Why “Active Purchaser”?

Legislation to create a Minnesota Health Insurance eXchange (HIX) is being debated in the Minnesota legislature.  (SF 1 and HF 5)  The HIX in each state is an essential part of the PPACA.  The DFL majority is in a mad rush to get these bills passed by the end of March to meet PPACA deadlines.

The HIX is called a “marketplace”, but it’s not.  The HIX is a tracking tool for the IRS.  It is a web site that allows consumers to apply for health insurance coverage.  The databases behind it will track insurance status, health status, and income to determine subsidies and/or penalties.  The “marketplace” spin is nonsense, as I point out in my recent blog post, and this article about the application process.

The Minnesota HIX is said to be an “active purchaser”.  This means the HIX will do our “purchasing” for us, and only allow those plans it has “purchased” to be offered through the HIX.  What “marketplace” is improved by limiting choices to those  few plans “purchased” for us?  How does reducing customer choice in the HIX help its customers?  Who is pushing the “active purchaser” plan, and why?

March 13th I got my answer.  I attended the live taping of Truth to Tell.    The program promised a panel of 6 to discuss the PPACA, but it wasn’t much of a discussion because the uniformity of opinion was nearly complete.  The only “discussion” was how quickly the PPACA can be transformed into what the panel seemed to want, a “single payer” health care system.  (Info about the March 13th show here. Video and audio not yet available on-line)

Late in the taping, a gentleman behind me asked a question: how can the HIX supporters claim to reduce medical costs, when there is nothing in the HIX legislation that reduces costs?  The answer from the panel was “active purchaser”.  If the HIX is an “active purchaser”, it can “negotiate” with the health care insurance companies.

Then it hit me – back-door rationing.  The HIX will be the health insurance regulator.  The HIX will have the power to grant monopolies to health insurance companies.  Through those monopolies, the HIX will be able to dictate medical policy to hospitals, doctors, and other medical providers throughout the state.  The HIX will be under enormous pressure to reduce overall costs, and it will use its power to control the practice of medicine, and the cost.

So I asked my own follow-up question: I have also read the bills, there is no cost reduction.  Will “active purchaser” impose medical policy on the medical world to reduce costs?  Is this back-door rationing?

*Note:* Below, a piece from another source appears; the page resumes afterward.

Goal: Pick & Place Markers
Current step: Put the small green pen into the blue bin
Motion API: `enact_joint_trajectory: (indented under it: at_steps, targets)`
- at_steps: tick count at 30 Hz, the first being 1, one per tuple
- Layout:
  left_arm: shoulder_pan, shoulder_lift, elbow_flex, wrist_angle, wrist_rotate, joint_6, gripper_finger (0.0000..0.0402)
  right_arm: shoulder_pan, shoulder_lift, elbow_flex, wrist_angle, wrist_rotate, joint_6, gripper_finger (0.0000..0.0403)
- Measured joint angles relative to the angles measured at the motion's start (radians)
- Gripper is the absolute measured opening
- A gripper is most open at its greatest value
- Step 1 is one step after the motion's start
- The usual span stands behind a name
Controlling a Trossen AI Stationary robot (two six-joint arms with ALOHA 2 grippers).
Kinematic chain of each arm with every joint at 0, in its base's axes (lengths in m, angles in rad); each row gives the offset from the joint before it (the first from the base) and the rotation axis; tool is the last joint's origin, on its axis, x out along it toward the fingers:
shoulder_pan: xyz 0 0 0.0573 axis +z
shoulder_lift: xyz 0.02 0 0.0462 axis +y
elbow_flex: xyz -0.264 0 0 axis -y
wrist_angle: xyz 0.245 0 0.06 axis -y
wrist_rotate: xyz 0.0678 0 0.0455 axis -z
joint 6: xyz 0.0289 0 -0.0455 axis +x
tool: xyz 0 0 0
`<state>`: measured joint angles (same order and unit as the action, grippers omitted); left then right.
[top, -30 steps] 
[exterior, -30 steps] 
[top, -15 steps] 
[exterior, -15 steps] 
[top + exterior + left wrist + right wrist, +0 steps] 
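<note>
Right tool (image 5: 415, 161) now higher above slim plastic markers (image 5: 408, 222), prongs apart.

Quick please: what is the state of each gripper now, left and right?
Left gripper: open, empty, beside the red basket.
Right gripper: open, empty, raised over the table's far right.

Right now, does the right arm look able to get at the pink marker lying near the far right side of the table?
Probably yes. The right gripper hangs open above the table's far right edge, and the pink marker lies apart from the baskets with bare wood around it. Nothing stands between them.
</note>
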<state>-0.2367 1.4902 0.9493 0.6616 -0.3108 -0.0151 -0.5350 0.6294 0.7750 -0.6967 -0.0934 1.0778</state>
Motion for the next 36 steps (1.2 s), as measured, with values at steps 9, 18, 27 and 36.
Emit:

The answer from the panel was: yes, but they wouldn’t use that term.

Note that the consumer, the patient, is not involved in this process at all.  The only plans that are legal are the ones offered by the HIX.  You are forced to buy one.  You have an opportunity to “contribute” to the cost by paying some of the premiums, but you are, in no sense, a “customer” of either the insurance company, or the health care provider.  You are merely a “cost”.

The open market is wonderful because it offers choices.  If a vendor does not satisfy customers, there is always a line of new vendors waiting to do better.  This is true of grocery stores, electronics, automobiles, restaurants, and just about every other part of our economy.  Sensible consumers and competition keep costs low, and vendors efficient.

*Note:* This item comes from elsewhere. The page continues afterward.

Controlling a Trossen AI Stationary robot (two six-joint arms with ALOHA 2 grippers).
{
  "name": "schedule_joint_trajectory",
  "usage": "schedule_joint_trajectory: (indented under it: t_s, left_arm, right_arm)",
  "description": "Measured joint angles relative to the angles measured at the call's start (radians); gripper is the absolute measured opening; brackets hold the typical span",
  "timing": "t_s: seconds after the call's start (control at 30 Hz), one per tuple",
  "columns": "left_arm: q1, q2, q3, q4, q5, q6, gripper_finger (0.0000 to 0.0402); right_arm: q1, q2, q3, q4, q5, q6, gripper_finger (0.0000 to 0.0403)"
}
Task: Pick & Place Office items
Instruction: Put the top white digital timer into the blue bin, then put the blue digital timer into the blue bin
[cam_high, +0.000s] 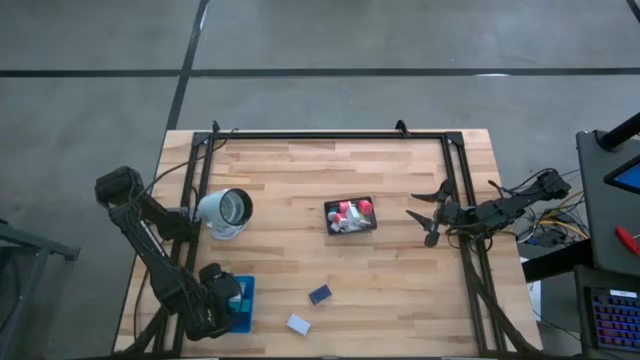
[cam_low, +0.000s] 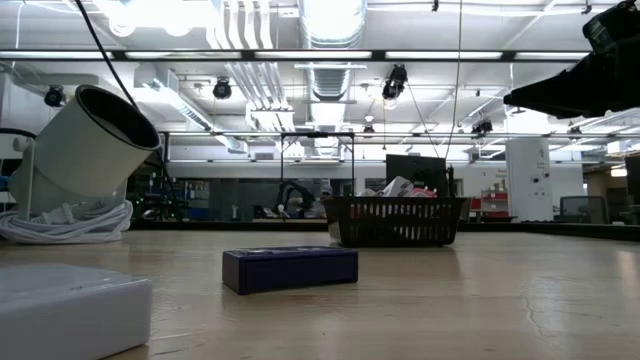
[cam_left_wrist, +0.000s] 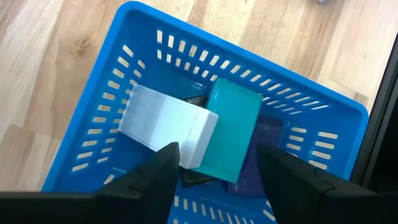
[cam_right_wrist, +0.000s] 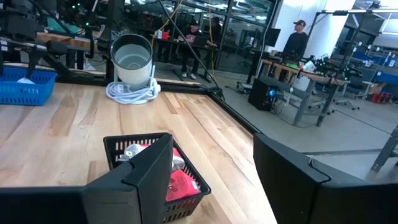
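Note:
My left gripper (cam_left_wrist: 217, 186) stands open above the blue slotted tray (cam_left_wrist: 102, 106) near the table's front left corner (cam_high: 244, 300), touching nothing. In the tray lie a white block (cam_left_wrist: 165, 124), a teal block (cam_left_wrist: 231, 127) and dark blocks (cam_left_wrist: 264, 152) under them. A navy block (cam_high: 320, 294) and a white block (cam_high: 298, 323) lie flat on the wood near the front edge. The black mesh basket (cam_high: 350, 215) at mid table holds red, pink and white bits. My right gripper (cam_high: 428, 215) waits open to the right of it, fingers level.
A white lamp-like cylinder (cam_high: 228, 210) with a coiled cord lies at the left, behind the blue tray. A black frame (cam_high: 330, 135) runs along the far edge and both sides. Bare wood lies between the black basket and the front edge.

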Motion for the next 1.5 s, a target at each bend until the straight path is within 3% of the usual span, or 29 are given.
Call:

Not so with medical care.  For the last 50 years, we have been chasing the illusion of “free” health care paid for by “someone else”.  Econ 101 tells us that anything “free” will be overused, and anything paid for by “someone else” will lose pricing discipline.

The result?  Despite mountains of regulations, mandates, and subsidies on medicine, we have seen dramatic increases in the price of medical care, and a robust demand for more, driving the total cost beyond reach.

It hasn’t worked.  It will never work, because it ignores the reality that health care is an economic good, just like everything else in our economy.

In medical care today, we are living in a fool’s paradise.  When someone is sick, money is no object.  By law, every emergency room in every hospital is “free” to the person who walks in off the street.  Patients are either “insured”, have public assistance, or are “indigent”.  Doctors bill Medicare, or insurance companies directly. Patients almost never see a medical bill.  It is so rare for an individual to pay his own bill, even for routine care, that most clinics can’t tell you what their prices are.  Try it some time.  It’s an eye opener.

The HIX push is a very old song – give us a little more money, and a little more power.  Let us do more of what has already failed.  Let us take care of you.

The last 50 years of failed policy should be heeded.  Markets work.  Mandates, regulations, and subsidies don’t.  The HIX is more of the same, and will just do more damage, further separating us from our doctors, and separating those who benefit from those who pay.

The panel above was clear.  Their goal is “single payer”, also known as socialized medicine.  If you are comfortable with that, then the HIX is for you.  If not, it is time to say “no”.